◆ ACTIVITY ◆
Give back all of the data exactly as it appears here.

== Segment start ==

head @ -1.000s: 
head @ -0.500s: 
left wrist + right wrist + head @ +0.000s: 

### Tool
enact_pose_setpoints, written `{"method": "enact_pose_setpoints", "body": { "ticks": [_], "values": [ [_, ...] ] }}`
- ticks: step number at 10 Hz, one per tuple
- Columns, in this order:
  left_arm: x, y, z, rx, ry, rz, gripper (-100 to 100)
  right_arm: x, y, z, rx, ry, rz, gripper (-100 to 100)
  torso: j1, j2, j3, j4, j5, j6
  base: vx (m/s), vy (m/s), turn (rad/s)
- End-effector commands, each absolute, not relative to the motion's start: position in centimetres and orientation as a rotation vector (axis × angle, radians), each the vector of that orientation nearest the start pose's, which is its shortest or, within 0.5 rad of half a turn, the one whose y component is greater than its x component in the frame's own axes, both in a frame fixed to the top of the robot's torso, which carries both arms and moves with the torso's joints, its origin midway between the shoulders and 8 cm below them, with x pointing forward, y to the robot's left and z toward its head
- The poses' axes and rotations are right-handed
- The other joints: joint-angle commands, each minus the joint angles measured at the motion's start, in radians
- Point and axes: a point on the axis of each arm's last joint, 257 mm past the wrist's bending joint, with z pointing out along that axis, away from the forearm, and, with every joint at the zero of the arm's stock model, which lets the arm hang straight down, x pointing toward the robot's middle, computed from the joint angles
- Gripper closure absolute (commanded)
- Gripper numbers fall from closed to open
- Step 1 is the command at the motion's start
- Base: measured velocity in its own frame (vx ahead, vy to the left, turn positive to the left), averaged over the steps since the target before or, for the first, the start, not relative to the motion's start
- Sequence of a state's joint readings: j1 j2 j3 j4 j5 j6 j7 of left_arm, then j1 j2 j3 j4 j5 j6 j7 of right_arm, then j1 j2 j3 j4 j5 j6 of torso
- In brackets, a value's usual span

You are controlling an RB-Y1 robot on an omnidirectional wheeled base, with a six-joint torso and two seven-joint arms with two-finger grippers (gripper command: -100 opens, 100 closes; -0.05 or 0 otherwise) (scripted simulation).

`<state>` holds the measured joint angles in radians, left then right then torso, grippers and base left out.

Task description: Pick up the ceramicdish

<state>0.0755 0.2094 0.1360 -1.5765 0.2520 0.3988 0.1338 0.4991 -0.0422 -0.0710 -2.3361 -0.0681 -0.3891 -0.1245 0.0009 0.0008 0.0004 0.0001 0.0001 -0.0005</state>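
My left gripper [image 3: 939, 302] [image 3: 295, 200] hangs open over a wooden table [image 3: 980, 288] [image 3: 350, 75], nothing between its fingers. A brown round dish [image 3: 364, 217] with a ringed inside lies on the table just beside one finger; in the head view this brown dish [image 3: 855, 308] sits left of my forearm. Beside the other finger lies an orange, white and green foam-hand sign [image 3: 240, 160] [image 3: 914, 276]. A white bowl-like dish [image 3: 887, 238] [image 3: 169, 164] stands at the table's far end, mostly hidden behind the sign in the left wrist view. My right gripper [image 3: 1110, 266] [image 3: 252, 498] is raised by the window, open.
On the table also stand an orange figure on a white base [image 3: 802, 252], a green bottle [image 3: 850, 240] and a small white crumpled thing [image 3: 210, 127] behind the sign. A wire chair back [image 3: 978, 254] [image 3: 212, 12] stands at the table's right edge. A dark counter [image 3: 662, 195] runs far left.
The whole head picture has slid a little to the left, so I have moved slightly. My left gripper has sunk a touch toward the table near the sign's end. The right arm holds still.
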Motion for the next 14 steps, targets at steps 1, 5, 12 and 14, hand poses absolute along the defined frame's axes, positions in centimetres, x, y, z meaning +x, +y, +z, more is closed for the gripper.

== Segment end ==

◆ RESPONSE BOX ◆
head @ -1.000s: 
head @ -0.500s: 
left wrist + right wrist + head @ +0.000s: 

### Tool
enact_pose_setpoints, written `{"method": "enact_pose_setpoints", "body": { "ticks": [_], "values": [ [_, ...] ] }}`
- ticks: step number at 10 Hz, one per tuple
- Columns, in this order:
  left_arm: x, y, z, rx, ry, rz, gripper (-100 to 100)
  right_arm: x, y, z, rx, ry, rz, gripper (-100 to 100)
  torso: j1, j2, j3, j4, j5, j6
  base: vx (m/s), vy (m/s), turn (rad/s)
- End-effector commands, each absolute, not relative to the motion's start: position in centimetres and orientation as a rotation vector (axis × angle, radians), each the vector of that orientation nearest the start pose's, which is its shortest or, within 0.5 rad of half a turn, the one whose y component is greater than its x component in the frame's own axes, both in a frame fixed to the top of the robot's torso, which carries both arms and moves with the torso's joints, its origin midway between the shoulders and 8 cm below them, with x pointing forward, y to the robot's left and z toward its head
- The poses' axes and rotations are right-handed
- The other joints: joint-angle commands, each minus the joint angles measured at the motion's start, in radians
- Point and axes: a point on the axis of each arm's last joint, 257 mm past the wrist's bending joint, with z pointing out along that axis, away from the forearm, and, with every joint at the zero of the arm's stock model, which lets the arm hang straight down, x pointing toward the robot's middle, computed from the joint angles
- Gripper closure absolute (commanded)
- Gripper numbers fall from closed to open
- Step 1 is the command at the motion's start
- Base: measured velocity in its own frame (vx ahead, vy to the left, turn positive to the left), averaged over the steps since the target before or, for the first, the start, not relative to the motion's start
- Sequence of a state's joint readings: j1 j2 j3 j4 j5 j6 j7 of left_arm, then j1 j2 j3 j4 j5 j6 j7 of right_arm, then j1 j2 j3 j4 j5 j6 of torso
- In brackets, a value's usual span

You are controlling an RB-Y1 robot on an omnidirectional wheeled base, with a six-joint torso and two seven-joint arms with two-finger grippers (gripper command: -100 opens, 100 closes; -0.05 or 0 otherwise) (scripted simulation).

`<state>` holds the measured joint angles in radians, left then right then torso, grippers and base left out.

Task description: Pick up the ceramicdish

<state>0.0755 0.2094 0.1360 -1.5765 0.2520 0.3988 0.1338 0.4991 -0.0422 -0.0710 -2.3361 -0.0681 -0.3891 -0.1245 0.0009 0.0008 0.0004 0.0001 0.0001 -0.0005</state>
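My left gripper [image 3: 939, 302] [image 3: 295, 200] hangs open over a wooden table [image 3: 980, 288] [image 3: 350, 75], nothing between its fingers. A brown round dish [image 3: 364, 217] with a ringed inside lies on the table just beside one finger; in the head view this brown dish [image 3: 855, 308] sits left of my forearm. Beside the other finger lies an orange, white and green foam-hand sign [image 3: 240, 160] [image 3: 914, 276]. A white bowl-like dish [image 3: 887, 238] [image 3: 169, 164] stands at the table's far end, mostly hidden behind the sign in the left wrist view. My right gripper [image 3: 1110, 266] [image 3: 252, 498] is raised by the window, open.
On the table also stand an orange figure on a white base [image 3: 802, 252], a green bottle [image 3: 850, 240] and a small white crumpled thing [image 3: 210, 127] behind the sign. A wire chair back [image 3: 978, 254] [image 3: 212, 12] stands at the table's right edge. A dark counter [image 3: 662, 195] runs far left.
The whole head picture has slid a little to the left, so I have moved slightly. My left gripper has sunk a touch toward the table near the sign's end. The right arm holds still.
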Motion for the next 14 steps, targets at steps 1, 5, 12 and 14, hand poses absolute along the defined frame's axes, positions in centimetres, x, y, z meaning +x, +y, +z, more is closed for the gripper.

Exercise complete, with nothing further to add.